November 17, 2025

Mobilizing Finance Where It Matters Most: CI and IFD Showcase Pathways to Halt Deforestation Through Territorial Solutions at COP30

Belém, Brazil — 17 November 2025.

As global negotiators at COP30 intensify discussions on closing the nature-finance gap, a central message is resonating throughout the conversations held: without strong territorial governance, Indigenous leadership, and long-term financial mechanisms, global pledges will not translate into real reductions in deforestation. Responding to this urgent challenge, Conservation International (CI) and the Institut de la Finance Durable (IFD) co-hosted a high-level side-event at the French Pavilion to highlight practical solutions capable of directing finance to the places where forest protection is happening every day.

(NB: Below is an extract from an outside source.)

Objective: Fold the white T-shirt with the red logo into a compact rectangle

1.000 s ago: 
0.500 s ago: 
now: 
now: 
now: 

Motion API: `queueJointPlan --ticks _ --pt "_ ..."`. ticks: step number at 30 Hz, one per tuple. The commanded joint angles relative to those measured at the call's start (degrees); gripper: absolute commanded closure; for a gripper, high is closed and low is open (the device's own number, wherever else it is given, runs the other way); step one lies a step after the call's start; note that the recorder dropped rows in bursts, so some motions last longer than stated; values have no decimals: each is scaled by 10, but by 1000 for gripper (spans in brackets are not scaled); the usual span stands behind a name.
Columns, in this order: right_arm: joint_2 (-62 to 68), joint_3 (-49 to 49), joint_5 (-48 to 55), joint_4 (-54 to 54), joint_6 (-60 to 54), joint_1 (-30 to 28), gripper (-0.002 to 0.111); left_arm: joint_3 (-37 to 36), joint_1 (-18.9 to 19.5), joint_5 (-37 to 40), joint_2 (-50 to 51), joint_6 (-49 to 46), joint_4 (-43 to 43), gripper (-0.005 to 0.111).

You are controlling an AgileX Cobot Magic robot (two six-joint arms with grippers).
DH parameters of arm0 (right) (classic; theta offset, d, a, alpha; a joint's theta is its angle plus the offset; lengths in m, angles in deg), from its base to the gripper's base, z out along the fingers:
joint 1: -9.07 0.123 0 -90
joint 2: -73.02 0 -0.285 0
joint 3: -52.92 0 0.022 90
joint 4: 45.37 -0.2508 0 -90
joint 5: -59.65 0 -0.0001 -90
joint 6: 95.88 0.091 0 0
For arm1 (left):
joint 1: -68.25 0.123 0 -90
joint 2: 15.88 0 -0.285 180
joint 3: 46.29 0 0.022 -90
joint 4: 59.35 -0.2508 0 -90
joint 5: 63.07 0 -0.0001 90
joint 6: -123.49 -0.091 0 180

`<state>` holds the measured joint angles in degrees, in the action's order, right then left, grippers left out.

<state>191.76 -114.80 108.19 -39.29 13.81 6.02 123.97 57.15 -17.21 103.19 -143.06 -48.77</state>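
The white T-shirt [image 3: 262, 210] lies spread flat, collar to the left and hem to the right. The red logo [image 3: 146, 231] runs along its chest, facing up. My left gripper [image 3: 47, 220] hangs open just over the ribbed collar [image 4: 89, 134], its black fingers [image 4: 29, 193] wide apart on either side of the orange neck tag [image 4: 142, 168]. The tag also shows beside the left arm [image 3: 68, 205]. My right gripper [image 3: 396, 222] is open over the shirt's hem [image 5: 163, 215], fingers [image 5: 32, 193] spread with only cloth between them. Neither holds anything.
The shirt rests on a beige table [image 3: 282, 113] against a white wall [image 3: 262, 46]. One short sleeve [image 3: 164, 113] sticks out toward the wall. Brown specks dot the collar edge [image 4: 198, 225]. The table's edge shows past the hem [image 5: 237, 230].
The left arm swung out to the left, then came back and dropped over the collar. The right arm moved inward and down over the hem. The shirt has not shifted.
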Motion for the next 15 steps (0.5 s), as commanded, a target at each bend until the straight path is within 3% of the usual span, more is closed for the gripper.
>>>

The event, Finance for Forests: From Paris to the Amazon Bridging Local Mechanisms and Global Finance Strategies, gathered government representatives from France, financial institutions including AXA and Crédit Agricole, Indigenous leaders from Ecuador’s Pakkiru community, and IFD´s and CI’s team. Speakers emphasized that protecting the Amazon home to more than 40 million people and a critical climate regulator requires channeling finance to High-Forest, Low-Deforestation (HFLD) regions through durable, transparent, and inclusive mechanisms. France reaffirmed its support to these efforts through the support of the French Ministry of Economy, Finance and Industrial, Energy and Digital Sovereigntyand the French Facility for the Global Environment (FFEM), highlighting that the Vital Reserves Project is expected to help protect 4.6 million hectares and secure 235 million tons of irrecoverable carbon. Financial institutions emphasized the importance of setting sector policies within their business lines, and the key role of client engagement across the value chains of commodities impacting deforestation

Panelists presented a set of complementary solutions: governance systems that enable Indigenous Peoples to access and manage funds directly; long-term financial instruments such as community-led funds, municipal trust funds, and biodiversity credits, including the pilot underway in Yaguas National Park; updated safeguards and community protocols that strengthen accountability; and alignment with emerging global mechanisms such as debt-for-nature conversions and the Tropical Forest Forever Facility (TFFF). Speakers underscored that closing the finance gap is not only about mobilizing capital, but about ensuring the enabling conditions, legal foundations, institutional capacities, transparent methodologies, and cultural considerations are firmly in place across territories.

CI and IFD highlighted how their collaboration bridges global and local approaches. CI’s Vital Reserves Project, implemented across Bolivia, Ecuador, Guyana, and Peru, is testing scalable models such as Indigenous sub-accounts, subnational trust funds, and Sustainable Options Assessments that identify territorial finance pathways. IFD, representing the Paris financial centre, showcased advances in deforestation-risk screening, transparency tools, and regulatory initiatives (EUDR, SNDI) that guide financial institutions toward nature-positive portfolios and responsible investment in tropical-forest regions.

If we want to stop deforestation, we must ensure that finance reaches the people and places protecting the forest today. Long-term mechanisms, strong local governance, and Indigenous leadership are the enabling pillars of any lasting solution,” said Rachel Biderman, Senior Vice President and Chief Field Officer for the Americas at Conservation International.

As COP30 elevates the Amazon as a central pillar of global climate ambition, organizers called for scaling these territorial finance models and strengthening multi-actor collaboration to secure the long-term resilience of the world’s largest rainforest.